►

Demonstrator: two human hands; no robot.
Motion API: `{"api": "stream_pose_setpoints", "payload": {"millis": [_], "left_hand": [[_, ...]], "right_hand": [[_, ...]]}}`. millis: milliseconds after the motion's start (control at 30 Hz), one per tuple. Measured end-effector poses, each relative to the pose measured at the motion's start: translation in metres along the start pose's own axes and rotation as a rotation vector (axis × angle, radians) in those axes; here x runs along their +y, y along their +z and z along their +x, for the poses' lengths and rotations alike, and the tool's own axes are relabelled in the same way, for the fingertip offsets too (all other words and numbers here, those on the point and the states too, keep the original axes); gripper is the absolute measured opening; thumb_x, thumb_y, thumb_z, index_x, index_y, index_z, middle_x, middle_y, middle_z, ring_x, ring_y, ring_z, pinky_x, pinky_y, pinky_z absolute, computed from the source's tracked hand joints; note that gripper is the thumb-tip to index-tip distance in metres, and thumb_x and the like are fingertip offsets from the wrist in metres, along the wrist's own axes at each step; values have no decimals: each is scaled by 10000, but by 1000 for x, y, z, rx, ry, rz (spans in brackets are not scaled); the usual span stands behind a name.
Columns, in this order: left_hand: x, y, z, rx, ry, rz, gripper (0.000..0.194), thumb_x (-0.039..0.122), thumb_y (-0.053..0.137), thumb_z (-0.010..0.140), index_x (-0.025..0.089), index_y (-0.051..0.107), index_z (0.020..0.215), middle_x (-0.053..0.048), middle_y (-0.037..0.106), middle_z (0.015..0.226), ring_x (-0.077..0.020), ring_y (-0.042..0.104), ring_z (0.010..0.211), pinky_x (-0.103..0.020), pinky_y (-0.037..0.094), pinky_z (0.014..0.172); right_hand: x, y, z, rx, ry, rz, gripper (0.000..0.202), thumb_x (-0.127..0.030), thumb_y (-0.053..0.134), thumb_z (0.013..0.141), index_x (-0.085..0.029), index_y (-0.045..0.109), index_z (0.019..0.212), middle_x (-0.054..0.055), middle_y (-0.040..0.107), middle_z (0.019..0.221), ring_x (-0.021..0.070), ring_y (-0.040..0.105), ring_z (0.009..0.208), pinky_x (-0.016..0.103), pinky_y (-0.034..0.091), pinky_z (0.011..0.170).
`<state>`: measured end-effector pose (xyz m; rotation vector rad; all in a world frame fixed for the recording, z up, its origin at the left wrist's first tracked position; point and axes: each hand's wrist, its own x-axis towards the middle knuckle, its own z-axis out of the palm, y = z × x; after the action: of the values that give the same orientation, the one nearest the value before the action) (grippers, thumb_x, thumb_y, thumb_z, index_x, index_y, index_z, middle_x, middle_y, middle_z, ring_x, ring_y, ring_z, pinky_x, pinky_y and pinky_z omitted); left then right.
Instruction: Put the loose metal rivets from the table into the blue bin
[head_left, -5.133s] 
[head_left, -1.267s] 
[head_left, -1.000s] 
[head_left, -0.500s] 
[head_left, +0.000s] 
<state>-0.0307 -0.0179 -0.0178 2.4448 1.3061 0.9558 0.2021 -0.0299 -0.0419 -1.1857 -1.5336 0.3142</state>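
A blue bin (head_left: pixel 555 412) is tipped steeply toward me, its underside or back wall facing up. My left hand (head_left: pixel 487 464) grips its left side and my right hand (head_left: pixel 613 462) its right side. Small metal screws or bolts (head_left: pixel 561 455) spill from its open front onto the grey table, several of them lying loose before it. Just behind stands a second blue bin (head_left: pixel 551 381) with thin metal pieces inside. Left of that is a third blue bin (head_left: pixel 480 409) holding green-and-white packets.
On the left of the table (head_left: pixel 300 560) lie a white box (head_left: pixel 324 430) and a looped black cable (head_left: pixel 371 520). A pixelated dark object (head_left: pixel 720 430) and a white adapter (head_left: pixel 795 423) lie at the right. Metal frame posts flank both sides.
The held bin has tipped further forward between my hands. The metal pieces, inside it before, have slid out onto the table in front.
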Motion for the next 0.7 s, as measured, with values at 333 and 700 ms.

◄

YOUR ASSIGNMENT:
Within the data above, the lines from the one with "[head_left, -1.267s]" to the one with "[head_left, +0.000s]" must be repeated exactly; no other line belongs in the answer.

EXERCISE OUTPUT:
[head_left, -1.267s] 
[head_left, -1.000s] 
[head_left, -0.500s] 
[head_left, +0.000s] 

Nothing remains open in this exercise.